▶

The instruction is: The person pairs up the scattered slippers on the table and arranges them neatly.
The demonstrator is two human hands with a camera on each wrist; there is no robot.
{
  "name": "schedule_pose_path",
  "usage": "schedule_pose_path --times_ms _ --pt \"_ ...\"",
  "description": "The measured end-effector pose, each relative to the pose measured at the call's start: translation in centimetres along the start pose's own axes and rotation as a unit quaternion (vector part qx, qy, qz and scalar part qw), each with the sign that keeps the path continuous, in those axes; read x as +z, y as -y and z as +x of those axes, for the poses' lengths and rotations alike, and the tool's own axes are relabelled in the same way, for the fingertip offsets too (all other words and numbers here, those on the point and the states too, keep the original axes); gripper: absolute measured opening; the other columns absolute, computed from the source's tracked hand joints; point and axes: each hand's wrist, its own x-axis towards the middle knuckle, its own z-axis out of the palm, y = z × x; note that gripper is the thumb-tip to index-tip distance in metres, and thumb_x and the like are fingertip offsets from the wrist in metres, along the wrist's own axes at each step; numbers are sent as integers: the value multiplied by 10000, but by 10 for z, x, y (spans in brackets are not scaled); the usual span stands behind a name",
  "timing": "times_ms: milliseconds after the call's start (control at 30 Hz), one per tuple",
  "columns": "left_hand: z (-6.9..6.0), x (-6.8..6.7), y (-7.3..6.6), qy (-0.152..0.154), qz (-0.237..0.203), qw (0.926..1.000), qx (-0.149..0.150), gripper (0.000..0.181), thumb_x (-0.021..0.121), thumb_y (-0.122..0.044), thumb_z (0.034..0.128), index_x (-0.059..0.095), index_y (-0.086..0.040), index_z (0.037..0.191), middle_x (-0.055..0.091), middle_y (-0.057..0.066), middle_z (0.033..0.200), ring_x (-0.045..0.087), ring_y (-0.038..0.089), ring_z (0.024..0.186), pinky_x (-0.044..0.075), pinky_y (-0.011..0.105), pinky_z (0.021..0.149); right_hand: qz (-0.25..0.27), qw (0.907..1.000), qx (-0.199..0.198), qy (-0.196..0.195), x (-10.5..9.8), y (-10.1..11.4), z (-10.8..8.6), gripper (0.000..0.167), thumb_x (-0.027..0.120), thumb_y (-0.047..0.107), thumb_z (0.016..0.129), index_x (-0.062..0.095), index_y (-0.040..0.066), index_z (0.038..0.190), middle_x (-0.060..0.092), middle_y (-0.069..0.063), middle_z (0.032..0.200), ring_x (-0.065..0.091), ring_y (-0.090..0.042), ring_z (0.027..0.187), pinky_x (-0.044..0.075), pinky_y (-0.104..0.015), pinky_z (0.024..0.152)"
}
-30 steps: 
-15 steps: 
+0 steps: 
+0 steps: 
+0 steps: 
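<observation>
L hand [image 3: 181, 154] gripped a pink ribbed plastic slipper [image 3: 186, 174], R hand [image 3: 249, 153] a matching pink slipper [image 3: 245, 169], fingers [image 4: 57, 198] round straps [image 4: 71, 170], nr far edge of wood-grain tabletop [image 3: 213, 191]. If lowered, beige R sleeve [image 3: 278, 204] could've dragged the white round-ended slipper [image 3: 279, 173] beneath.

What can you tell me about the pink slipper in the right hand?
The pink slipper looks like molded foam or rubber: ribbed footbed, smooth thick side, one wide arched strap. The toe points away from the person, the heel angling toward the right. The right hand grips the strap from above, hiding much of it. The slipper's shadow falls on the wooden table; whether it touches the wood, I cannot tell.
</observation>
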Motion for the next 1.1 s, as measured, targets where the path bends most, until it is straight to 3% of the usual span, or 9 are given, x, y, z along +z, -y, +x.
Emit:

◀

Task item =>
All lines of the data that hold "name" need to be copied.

Solution to the exercise =>
  "name": "schedule_pose_path",
  "description": "The measured end-effector pose, each relative to the pose measured at the call's start: translation in centimetres along the start pose's own axes and rotation as a unit quaternion (vector part qx, qy, qz and scalar part qw), each with the sign that keeps the path continuous, in those axes; read x as +z, y as -y and z as +x of those axes, for the poses' lengths and rotations alike, and the tool's own axes are relabelled in the same way, for the fingertip offsets too (all other words and numbers here, those on the point and the states too, keep the original axes); gripper: absolute measured opening; the other columns absolute, computed from the source's tracked hand joints; point and axes: each hand's wrist, its own x-axis towards the middle knuckle, its own z-axis out of the palm, y = z × x; note that gripper is the thumb-tip to index-tip distance in metres, and thumb_x and the like are fingertip offsets from the wrist in metres, along the wrist's own axes at each step; numbers are sent as integers: the value multiplied by 10000, but by 10 for z, x, y (spans in brackets are not scaled); the usual span stands behind a name",

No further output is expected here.